Napoli, faida di Pianura: il boss Antonio Carillo è in fuga

NAPOLI – Un fantasma, un introvabile, un fuggitivo. Un latitante. Il boss Antonio Carillo è ancora a piede libero. Il capoclan classe 1991 è riuscito a sfuggire alla cattura e a eludere le manette che di rumore ne hanno fatto, giovedì scorso, quando la Squadra Mobile ha fatto irruzione a Pianura per eseguire un’ordinanza a carico di elementi apicali, affiliati e gregari delle cosche della periferia occidentale, quella periferia dilaniata da una lunga faida che ha terrorizzato il quartiere.

Carillo, vertice della consorteria criminale di via Evangelista Torricelli alleata ai Perfetto, non figura nell’elenco delle persone finite in manette. Un colpo di scena emerso nelle ultime ore. In realtà non è l’unico irreperibile dei 34 destinatari del provvedimento. All’appello mancano, infatti, anche Anthony Manuel Lopes (ritenuto organico ai rivali dei Calone-Esposito-Marsicano) e altri due uomini, questi ultimi profili sui quali gli investigatori mantengono il massimo riserbo.

Dopo il blitz di giovedì scorso, il giovedì nero della camorra napoletana, gli uomini in divisa non hanno mai lasciato il quartiere. Le persone del posto pensavano che la presenza costante delle forze dell’ordine fosse una conseguenza delle indagini sul brutale omicidio di Andrea Covelli, il giovane rapito, ammazzato e seppellito nella zona della ‘Selva’, ritrovato sotto un metro di terra dopo interminabili giorni di ricerche. E invece no: se la polizia continua a blindare il quartiere, se gli abitanti continuano a sentire sirene e vedere lampeggianti, è anche perché gli irreperibili sono ben quattro. Quattro uomini che sono scappati giusto in tempo, che forse avevano fiutato l’odore della polizia e che si sono date alla macchia in extremis. Trenta, dunque, le persone arrestate sei giorni fa, e non trentaquattro, come avevano spiegato le forze dell’ordine.

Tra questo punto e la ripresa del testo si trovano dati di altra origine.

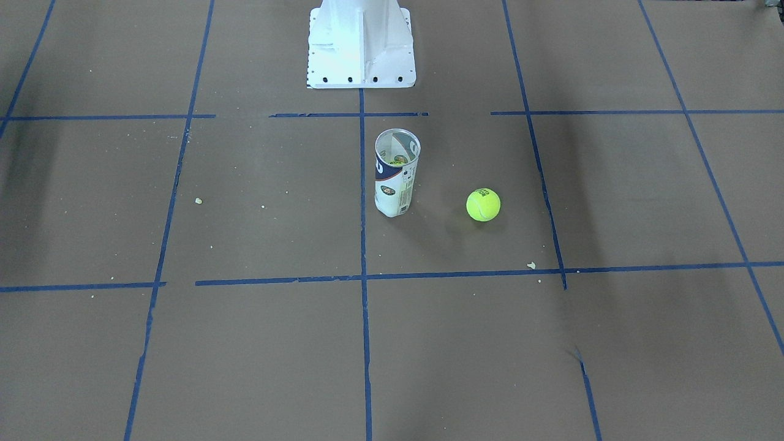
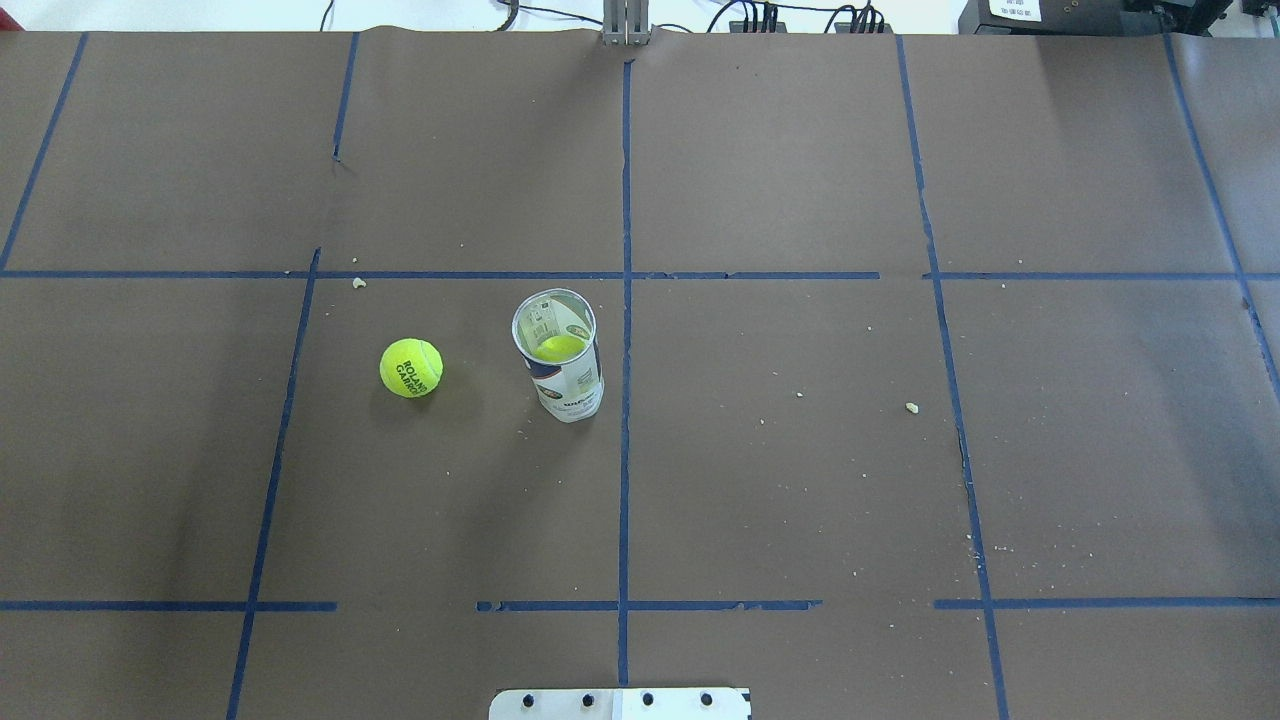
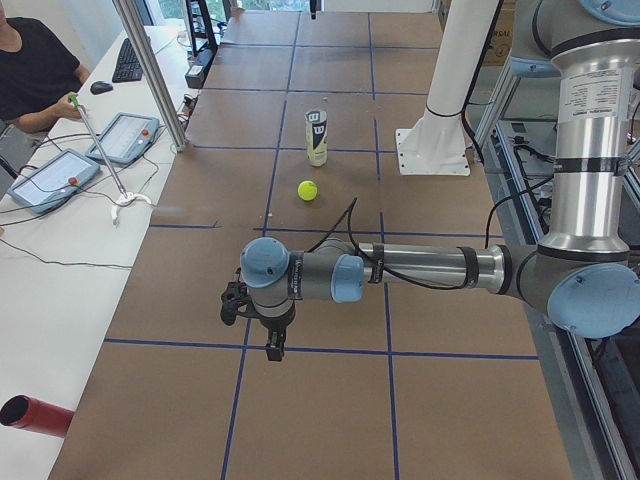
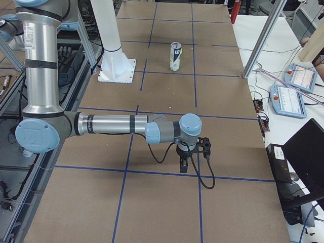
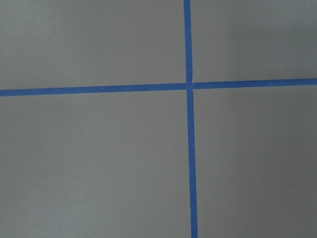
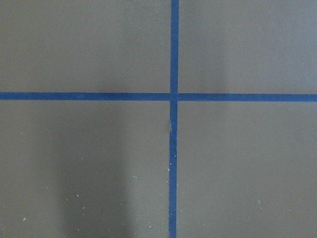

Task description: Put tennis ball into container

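Observation:
The tennis ball (image 1: 483, 204) (image 2: 411, 367) (image 3: 308, 190) lies loose on the brown table, on the robot's left of the container and about a ball's width from it. The container (image 1: 397, 174) (image 2: 560, 360) (image 3: 316, 137) (image 4: 175, 56) stands upright with its top open, and another yellow-green ball (image 2: 560, 346) sits inside. My left gripper (image 3: 272, 345) hangs far off toward the table's left end, fingers pointing down. My right gripper (image 4: 183, 167) hangs equally far toward the right end. Only the side views show them, so I cannot tell whether either is open or shut. Both wrist views show only paper and blue tape.
The white robot base (image 1: 361, 43) (image 2: 620, 703) stands just behind the container. Blue tape lines grid the brown paper, with small crumbs scattered about. An operator sits with tablets (image 3: 125, 135) on the white bench beside the table, and a red cylinder (image 3: 35, 415) lies there too.

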Robot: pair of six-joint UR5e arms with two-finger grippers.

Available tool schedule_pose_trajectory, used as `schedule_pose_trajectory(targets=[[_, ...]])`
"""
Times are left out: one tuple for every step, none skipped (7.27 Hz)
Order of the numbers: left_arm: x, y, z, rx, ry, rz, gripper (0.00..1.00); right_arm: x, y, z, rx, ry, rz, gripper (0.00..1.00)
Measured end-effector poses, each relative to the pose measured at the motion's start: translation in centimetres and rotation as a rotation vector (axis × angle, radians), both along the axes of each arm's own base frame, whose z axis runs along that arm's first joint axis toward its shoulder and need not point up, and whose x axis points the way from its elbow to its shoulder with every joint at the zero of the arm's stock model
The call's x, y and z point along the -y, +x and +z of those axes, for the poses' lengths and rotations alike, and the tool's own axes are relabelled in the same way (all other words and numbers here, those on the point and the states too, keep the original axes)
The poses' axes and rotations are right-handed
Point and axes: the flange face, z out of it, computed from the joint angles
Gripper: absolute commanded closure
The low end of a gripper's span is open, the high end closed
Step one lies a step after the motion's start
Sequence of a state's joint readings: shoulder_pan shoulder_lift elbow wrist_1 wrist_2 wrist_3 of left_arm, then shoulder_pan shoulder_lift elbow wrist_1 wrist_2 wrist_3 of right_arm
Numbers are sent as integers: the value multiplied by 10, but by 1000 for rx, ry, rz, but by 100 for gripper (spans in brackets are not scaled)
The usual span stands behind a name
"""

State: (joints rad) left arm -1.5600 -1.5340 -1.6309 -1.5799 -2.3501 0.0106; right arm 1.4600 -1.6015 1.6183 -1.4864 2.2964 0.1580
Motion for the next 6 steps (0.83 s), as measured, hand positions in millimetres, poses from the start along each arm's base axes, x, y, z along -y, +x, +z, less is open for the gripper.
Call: schedule_pose_trajectory(targets=[[1, 0, -1, 0, 0, -1, 0, 0, 0, 0, 0, 0, 0, 0], [4, 0, -4, 1, 7, -2, 0, 0, 0, 0, 0, 0, 0, 0], [15, 1, -19, 2, 36, -4, 0, 0, 0, 0, 0, 0, 0, 0], [31, 3, -45, 2, 81, -6, 0, 0, 0, 0, 0, 0, 0, 0], [45, 12, -78, -2, 123, -10, 0, 0, 0, 0, 0, 0, 0, 0], [55, 30, -115, -13, 151, -20, 0, 0, 0, 0, 0, 0, 0, 0]])
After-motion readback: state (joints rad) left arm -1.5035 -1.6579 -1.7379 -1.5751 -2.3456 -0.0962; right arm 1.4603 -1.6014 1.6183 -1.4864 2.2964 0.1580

Nessun dubbio, invece, sul ruolo giocato da Carillo nello schema criminale del posto. Figlio del ras Lorenzo Carillo e nipote del boss, oggi pentito, Pasquale Pesce, il gip Federica De Bellis lo descrive come capo e organizzatore del gruppo, colui che impartisce direttive agli associati in ordine alla diretta gestione della piazza di spaccio e relativa alla vendita di cocaina, hashish, crack e altre droghe, sia attraverso il costante rifornimento della stessa, sia attraverso il controllo dei titolari delle altre piazze di spaccio, esistenti a Pianura, tramite il rifornimento delle stesse nonché tramite la imposizione del versamento di una quota dei proventi illeciti nonché curando il coordinamento e l’impiego delle strutture e delle risorse associative, nonché reperendo i mezzi, anche finanziari, per l’acquisto delle sostanze stupefacenti e comunque necessari alla realizzazione del programma criminoso.

Dalle indagini è emersa l’esistenza di una piazza di spaccio al civico 460 di via Evangelista Torricelli gestita proprio da Antonio Carillo. Una realtà affiorata anche grazie alle intercettazioni ambientali. In una di queste si sente il capoclan parlare ai propri sodali, con orgoglio, dei proventi della ‘base’: “Perché… ’o frat… con noi spartiamo una media di quattro, cinquemila euro al mese qua sopra per uno, mo’ gli dissi, ‘ua .. ma come fai non campare. o frat’.. al di fuori di qualche altra cosa che ti sei creato prima che ti mettevi con me, normale qua abbuschiamo tra i quattro e i cinque mensili ’o frat. Questa è una piazza da ventimila euro di guadagno al mese”.